* **Instructions for the task**
Copy the entries exactly, through the "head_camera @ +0" line.

= Beginning of Section =

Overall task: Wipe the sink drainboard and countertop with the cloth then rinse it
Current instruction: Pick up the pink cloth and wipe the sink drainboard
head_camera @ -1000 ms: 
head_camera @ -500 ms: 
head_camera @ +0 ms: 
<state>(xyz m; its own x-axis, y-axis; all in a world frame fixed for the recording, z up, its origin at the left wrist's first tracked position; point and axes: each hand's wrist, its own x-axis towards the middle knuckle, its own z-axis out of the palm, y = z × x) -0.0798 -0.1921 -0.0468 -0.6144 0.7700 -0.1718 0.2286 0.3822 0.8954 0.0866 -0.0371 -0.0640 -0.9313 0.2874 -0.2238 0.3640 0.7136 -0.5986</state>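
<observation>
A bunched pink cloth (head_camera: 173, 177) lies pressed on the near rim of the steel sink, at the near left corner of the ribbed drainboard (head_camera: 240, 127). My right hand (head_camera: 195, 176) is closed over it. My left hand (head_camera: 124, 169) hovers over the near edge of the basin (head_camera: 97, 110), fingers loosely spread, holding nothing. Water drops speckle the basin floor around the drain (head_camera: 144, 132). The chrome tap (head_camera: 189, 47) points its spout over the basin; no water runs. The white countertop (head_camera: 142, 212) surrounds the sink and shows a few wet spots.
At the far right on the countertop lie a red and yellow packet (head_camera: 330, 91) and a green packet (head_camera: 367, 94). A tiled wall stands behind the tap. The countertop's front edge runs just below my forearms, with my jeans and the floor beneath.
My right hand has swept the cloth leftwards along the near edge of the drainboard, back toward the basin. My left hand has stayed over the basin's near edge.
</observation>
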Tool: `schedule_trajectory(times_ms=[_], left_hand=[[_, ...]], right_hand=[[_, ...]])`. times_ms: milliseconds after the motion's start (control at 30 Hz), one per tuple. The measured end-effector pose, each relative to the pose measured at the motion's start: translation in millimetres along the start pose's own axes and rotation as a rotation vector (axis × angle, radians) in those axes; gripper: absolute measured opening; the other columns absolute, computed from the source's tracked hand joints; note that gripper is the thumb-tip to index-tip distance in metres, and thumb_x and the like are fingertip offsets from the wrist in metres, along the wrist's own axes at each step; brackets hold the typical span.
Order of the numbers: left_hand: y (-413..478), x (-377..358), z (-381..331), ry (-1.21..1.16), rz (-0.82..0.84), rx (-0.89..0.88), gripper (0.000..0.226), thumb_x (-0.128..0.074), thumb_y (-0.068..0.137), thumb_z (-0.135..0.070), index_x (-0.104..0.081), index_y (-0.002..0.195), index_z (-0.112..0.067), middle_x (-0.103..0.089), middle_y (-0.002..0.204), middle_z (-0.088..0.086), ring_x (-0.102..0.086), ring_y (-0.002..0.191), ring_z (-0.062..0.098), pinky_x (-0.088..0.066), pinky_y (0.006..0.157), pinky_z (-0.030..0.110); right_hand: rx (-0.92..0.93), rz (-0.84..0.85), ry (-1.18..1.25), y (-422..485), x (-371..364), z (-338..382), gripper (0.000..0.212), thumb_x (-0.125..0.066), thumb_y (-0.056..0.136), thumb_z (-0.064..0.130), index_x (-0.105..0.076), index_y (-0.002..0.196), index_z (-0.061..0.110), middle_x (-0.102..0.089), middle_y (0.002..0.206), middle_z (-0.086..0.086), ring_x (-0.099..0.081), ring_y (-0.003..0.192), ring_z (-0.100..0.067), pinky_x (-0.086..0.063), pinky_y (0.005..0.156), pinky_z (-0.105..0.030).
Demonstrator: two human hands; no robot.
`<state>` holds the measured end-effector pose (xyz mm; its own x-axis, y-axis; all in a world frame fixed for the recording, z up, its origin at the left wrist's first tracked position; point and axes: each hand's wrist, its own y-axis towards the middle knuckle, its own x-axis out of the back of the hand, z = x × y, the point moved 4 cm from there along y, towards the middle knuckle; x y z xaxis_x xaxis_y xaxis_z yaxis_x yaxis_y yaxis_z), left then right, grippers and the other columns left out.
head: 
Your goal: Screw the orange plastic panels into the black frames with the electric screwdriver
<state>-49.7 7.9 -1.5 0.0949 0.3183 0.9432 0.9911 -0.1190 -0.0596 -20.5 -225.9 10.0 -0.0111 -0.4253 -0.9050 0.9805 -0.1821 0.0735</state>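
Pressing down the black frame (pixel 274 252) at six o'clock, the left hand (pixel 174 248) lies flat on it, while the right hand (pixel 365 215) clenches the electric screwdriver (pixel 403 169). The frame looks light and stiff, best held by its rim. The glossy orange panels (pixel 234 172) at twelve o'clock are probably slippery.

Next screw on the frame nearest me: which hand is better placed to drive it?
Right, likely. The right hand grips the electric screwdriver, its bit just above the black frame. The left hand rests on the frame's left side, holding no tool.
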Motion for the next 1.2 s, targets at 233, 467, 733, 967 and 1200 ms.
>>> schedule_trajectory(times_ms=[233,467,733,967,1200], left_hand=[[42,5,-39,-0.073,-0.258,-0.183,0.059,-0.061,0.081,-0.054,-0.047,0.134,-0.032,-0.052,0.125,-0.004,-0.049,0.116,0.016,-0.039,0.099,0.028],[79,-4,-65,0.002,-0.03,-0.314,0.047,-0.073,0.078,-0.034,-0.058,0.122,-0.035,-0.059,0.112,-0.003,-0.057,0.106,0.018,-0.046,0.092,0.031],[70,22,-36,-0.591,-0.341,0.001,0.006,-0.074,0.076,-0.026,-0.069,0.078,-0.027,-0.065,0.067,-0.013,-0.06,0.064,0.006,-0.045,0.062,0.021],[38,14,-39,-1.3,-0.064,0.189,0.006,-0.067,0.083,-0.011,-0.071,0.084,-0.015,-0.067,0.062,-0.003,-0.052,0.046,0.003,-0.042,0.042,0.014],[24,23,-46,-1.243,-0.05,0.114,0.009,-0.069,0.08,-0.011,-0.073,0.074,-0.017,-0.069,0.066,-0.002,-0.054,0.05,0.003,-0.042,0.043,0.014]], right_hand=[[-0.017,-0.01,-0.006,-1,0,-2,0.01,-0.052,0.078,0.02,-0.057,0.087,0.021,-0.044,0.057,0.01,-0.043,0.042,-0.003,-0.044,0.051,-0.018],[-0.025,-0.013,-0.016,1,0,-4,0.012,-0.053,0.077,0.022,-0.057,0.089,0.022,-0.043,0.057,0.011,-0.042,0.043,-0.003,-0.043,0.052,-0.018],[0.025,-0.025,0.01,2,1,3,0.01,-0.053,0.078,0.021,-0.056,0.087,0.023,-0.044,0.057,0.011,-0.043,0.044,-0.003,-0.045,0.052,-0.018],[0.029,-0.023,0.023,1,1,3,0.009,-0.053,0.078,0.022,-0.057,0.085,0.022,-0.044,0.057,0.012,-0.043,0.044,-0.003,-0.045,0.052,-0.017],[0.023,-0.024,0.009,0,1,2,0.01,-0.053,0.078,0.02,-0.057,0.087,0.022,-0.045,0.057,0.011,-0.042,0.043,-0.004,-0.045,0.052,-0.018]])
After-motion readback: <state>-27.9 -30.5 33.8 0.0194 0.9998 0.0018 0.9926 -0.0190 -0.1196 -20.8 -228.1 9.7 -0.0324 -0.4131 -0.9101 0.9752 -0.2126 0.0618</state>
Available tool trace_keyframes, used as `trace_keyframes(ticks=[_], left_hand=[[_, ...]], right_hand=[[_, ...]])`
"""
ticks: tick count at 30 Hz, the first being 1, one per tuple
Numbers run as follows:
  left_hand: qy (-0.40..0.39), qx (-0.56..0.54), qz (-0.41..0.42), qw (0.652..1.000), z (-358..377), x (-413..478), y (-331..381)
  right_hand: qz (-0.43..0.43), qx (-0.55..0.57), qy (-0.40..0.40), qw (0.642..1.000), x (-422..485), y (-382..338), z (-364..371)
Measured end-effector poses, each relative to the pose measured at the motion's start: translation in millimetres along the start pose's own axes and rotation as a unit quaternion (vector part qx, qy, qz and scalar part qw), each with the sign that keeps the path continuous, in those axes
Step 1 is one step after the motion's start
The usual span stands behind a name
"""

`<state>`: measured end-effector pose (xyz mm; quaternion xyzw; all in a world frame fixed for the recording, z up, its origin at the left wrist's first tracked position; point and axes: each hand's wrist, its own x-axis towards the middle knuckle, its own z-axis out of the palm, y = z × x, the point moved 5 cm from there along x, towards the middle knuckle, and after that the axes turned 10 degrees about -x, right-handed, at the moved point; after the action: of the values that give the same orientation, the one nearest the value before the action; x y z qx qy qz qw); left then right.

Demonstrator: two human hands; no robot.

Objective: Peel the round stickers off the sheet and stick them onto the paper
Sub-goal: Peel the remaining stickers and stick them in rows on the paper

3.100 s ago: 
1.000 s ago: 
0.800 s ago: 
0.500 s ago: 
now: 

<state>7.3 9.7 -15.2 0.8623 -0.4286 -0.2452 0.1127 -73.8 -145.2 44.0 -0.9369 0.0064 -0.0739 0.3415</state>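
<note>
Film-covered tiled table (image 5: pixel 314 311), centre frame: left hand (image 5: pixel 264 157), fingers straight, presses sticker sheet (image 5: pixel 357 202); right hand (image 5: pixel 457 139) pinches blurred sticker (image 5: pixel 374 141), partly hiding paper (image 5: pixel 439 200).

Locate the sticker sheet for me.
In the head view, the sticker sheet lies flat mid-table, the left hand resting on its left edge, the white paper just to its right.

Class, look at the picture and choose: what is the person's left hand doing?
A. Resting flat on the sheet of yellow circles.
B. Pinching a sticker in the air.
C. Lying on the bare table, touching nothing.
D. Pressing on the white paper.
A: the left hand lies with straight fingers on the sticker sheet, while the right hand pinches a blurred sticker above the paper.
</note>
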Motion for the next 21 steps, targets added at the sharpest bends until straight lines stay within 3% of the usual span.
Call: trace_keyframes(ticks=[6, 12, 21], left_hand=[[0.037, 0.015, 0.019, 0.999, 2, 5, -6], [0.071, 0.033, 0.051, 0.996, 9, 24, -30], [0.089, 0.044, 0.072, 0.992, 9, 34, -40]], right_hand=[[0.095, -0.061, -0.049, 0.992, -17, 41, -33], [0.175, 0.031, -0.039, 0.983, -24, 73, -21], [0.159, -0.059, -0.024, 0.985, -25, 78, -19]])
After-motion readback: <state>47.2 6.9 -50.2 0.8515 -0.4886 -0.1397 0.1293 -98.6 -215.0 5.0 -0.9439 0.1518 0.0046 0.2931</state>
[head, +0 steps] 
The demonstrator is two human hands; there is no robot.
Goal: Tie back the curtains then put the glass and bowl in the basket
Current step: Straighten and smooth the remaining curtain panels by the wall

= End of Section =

* **Exercise answer**
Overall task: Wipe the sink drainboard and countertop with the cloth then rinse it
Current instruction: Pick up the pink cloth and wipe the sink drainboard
head_camera @ -1000 ms: 
head_camera @ -500 ms: 
head_camera @ +0 ms: 

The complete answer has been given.